Statistical analyses
Statistical analyses were performed by use of GraphPad Prism (GraphPad Software, La Jolla, CA, USA). After assessing for approximate normal distribution, all variables were summarized as mean ± sd, unless otherwise indicated. Comparison between 2 groups was done with Student’s t-test, with P < 0.05 taken as statistically significant.
RESULTS
Role of ADAM17 in regulating CXCR2 surface levels on neutrophils
It is well described that ligand binding to mouse and human CXCR2 induces internalization of the receptor [12, 33–36]. Indeed, CXCR2 down-regulation from the surface of mouse neutrophils was very apparent by flow cytometry following their treatment with the chemokines KC and MIP-2 at various concentrations (Fig. 1A). Nonligand stimuli, including PMA and the PAMPs LPS and formyl peptide, also induced a significant down-regulation in CXCR2 surface levels (Fig. 1B). Such stimuli have been reported to induce CXCR2 down-regulation in human neutrophils by a metalloprotease activity [13–15]. We found that the broad-spectrum metalloprotease inhibitor BB94 significantly blocked CXCR2 down-regulation in mouse neutrophils when treated with nonligand stimuli but not with ligand stimuli (Fig. 1C). This is the first demonstration that we are aware of that mouse CXCR2 is regulated by a metalloprotease as well.
The membrane-associated metalloprotease ADAM17 modulates the surface density of several receptors on neutrophils [20, 23, 28, 31, 37]. Therefore, we examined the effects of blocking its function on CXCR2 down-regulation upon mouse neutrophil activation. Of interest is that the ADAM17 inhibitor BMS566394, which has a potency orders of magnitude higher for ADAM17 than other metalloproteases [30], effectively blocked CXCR2 down-regulation upon neutrophil activation but not with ligand stimuli (Fig. 2A). We also examined neutrophils from ADAM17 conditional knockout mice that lack the protease in all leukocytes [28, 29]. We found that ADAM17-null neutrophils and control neutrophils down-regulated their CXCR2 in an equivalent manner following ligand stimulation, whereas only the control neutrophils down-regulated CXCR2 upon their activation with nonligand stimuli (Fig. 2B).
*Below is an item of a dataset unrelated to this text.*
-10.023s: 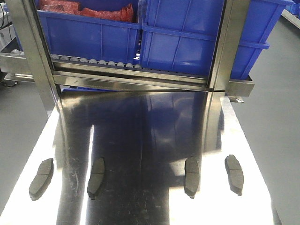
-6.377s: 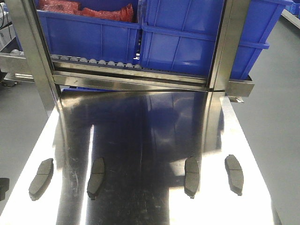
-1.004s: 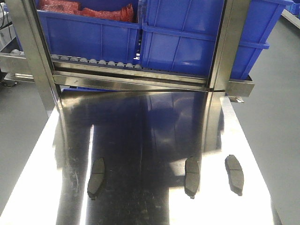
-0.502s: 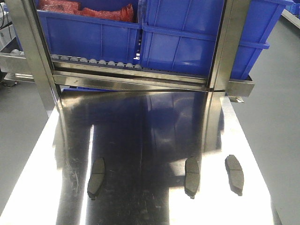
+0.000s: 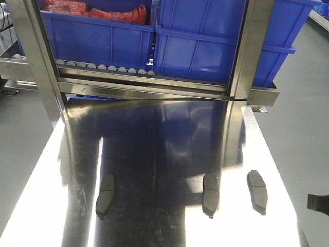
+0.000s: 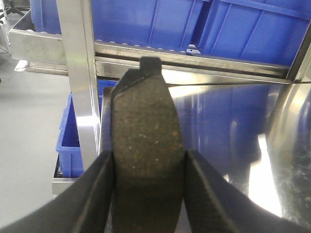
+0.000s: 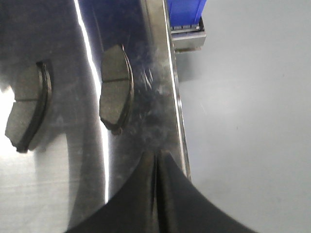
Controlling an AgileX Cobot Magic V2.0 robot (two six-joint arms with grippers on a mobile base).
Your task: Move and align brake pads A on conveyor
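Steel posts (image 5: 250, 51), blue bins (image 5: 205, 41) — beyond three brake pads (image 5: 210, 187) on table (image 5: 154, 154).

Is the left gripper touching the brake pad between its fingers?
Touching. Left wrist view: the left gripper clamps the brake pad, no gap at either finger.

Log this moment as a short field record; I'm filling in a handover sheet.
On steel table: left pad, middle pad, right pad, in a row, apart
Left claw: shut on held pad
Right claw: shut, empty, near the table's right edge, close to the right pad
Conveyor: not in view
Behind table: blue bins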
We next examined whether ADAM17 regulated CXCR2 in human neutrophils. In Fig. 3A we show that ligand (IL-8/CXCL8) and nonligand (LPS and formyl peptide) stimuli induced CXCR2 down-regulation and that only the latter was blocked significantly by a broad-spectrum metalloprotease inhibitor. We also found that the ADAM17 inhibitor BMS566394 blocked CXCR2 down-regulation upon neutrophil activation (Fig. 3A). This occurred at a level equivalent to the broad-spectrum inhibitor (Fig. 3A), suggesting that ADAM17 is the primary metalloprotease involved. To assess more directly the role of ADAM17, we treated neutrophils with D1(A12), the only published function-blocking antibody to human ADAM17, generated by phage display, which is highly selective as a result of being engineered to recognize 2 distinct epitopes in ADAM17 [31, 38]. D1(A12) blocked CXCR2 down-regulation upon neutrophil activation similar to the inhibitors (Fig. 3A).
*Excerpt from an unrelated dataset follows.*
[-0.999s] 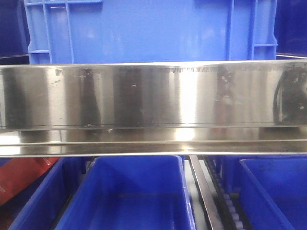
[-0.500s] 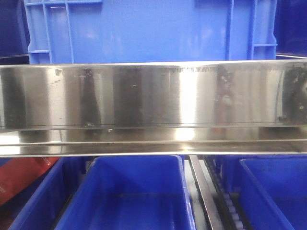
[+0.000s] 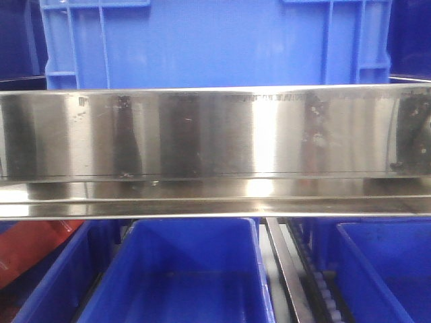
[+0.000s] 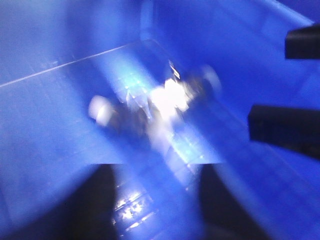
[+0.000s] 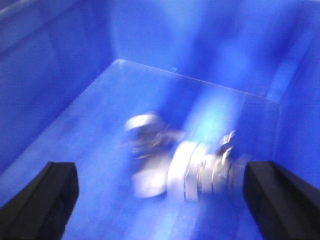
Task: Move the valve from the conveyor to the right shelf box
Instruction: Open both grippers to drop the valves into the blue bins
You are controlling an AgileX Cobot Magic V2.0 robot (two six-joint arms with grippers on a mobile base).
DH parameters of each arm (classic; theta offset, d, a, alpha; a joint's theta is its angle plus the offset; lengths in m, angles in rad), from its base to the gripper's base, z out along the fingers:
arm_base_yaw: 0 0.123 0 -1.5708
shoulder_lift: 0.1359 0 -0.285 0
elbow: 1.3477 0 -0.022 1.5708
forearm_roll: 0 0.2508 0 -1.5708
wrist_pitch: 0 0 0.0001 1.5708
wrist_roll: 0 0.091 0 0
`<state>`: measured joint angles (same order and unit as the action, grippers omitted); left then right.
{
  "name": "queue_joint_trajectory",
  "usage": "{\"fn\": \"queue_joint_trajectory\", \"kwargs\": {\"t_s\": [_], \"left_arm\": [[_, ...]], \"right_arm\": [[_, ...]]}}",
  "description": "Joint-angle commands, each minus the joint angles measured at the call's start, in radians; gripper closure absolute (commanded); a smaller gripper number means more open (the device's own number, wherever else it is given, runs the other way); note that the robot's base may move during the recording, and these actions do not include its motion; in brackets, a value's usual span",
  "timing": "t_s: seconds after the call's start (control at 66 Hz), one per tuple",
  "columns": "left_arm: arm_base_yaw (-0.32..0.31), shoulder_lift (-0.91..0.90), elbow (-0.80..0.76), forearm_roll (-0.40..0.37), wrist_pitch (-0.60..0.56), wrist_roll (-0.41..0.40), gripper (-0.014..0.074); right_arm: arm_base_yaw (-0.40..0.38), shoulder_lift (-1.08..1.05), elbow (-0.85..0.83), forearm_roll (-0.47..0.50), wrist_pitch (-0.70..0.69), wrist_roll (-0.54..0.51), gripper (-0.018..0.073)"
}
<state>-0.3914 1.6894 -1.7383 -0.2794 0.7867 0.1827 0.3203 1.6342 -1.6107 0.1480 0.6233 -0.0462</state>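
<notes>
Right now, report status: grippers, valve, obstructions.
Right gripper open, empty. Left gripper fingers apart, nothing held. Blurred silver metal valve lying on blue plastic box floor. Nothing blocking seen.

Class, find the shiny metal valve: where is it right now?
In the right wrist view, the shiny metal valve lies on the floor of a blue plastic box, between the open black fingers, nearer the right one.

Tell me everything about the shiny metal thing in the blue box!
The valve is a shiny silver metal piece lying on its side on the floor of a blue box. It has a rounded body, ring-like collars and a knob-like end, though motion blur hides finer detail. In the right wrist view it sits between the right gripper's widely spread black fingers, and nothing appears to hold it. The left wrist view also shows it, blurred.
</notes>
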Motion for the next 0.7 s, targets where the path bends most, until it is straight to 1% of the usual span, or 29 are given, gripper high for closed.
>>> {"fn": "queue_joint_trajectory", "kwargs": {"t_s": [0.0, 0.076, 0.121, 0.136, 0.151, 0.212, 0.227, 0.485, 0.591, 0.681], "left_arm": [[-0.006, -0.029, -0.009, -0.013, 0.000, -0.006, 0.0580], [-0.006, -0.036, -0.009, -0.013, -0.004, -0.006, 0.0711], [-0.004, -0.041, -0.009, -0.013, -0.004, -0.006, 0.0708], [-0.004, -0.041, -0.009, -0.013, -0.004, -0.006, 0.0708], [-0.004, -0.042, -0.009, -0.013, -0.004, -0.006, 0.0708], [-0.004, -0.049, -0.009, -0.013, -0.004, -0.006, 0.0707], [-0.004, -0.051, -0.009, -0.013, -0.004, -0.006, 0.0707], [-0.004, -0.143, -0.003, -0.013, -0.002, -0.006, 0.0707], [-0.004, -0.214, 0.034, -0.013, -0.037, -0.006, 0.0707], [-0.004, -0.282, 0.110, -0.013, -0.109, -0.006, 0.0707]], "right_arm": [[0.001, -0.030, -0.007, -0.002, -0.007, -0.006, 0.0147], [0.001, -0.041, -0.007, -0.002, -0.019, -0.006, 0.0312], [0.001, -0.049, -0.007, -0.002, -0.023, -0.006, 0.0468], [0.001, -0.051, -0.007, -0.002, -0.023, -0.006, 0.0487], [0.001, -0.053, -0.007, -0.002, -0.021, -0.006, 0.0547], [0.001, -0.060, -0.007, -0.002, -0.019, -0.006, 0.0701], [0.001, -0.064, -0.007, -0.002, -0.019, -0.006, 0.0726], [0.001, -0.159, 0.003, -0.002, 0.010, 0.004, 0.0720], [0.001, -0.239, 0.071, -0.002, -0.062, 0.004, 0.0720], [0.001, -0.316, 0.170, -0.002, -0.142, 0.004, 0.0720]]}}
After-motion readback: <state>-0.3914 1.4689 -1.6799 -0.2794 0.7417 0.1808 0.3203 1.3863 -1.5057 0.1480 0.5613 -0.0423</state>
CXCR1 on human neutrophils has also been reported to be down-regulated upon neutrophil activation [14]. Similar to CXCR2, CXCR1 was greatly down-regulated in expression when neutrophils were treated with IL-8 (data not shown); however, CXCR1 down-regulation was very inconsistent when neutrophils were activated by nonligand stimuli (Fig. 3B). Others have reported the involvement of serine proteases in cleaving CXCR1 from the surface of neutrophils in the lungs of patients with cystic fibrosis [39], indicating that this receptor is regulated by proteases other than ADAM17. The activation of mouse and human neutrophils also did not cause a rapid down-regulation in the surface levels of CXCR4 (Fig. 3B), and thus, ADAM17 induction does not broadly promote chemokine receptor down-regulation.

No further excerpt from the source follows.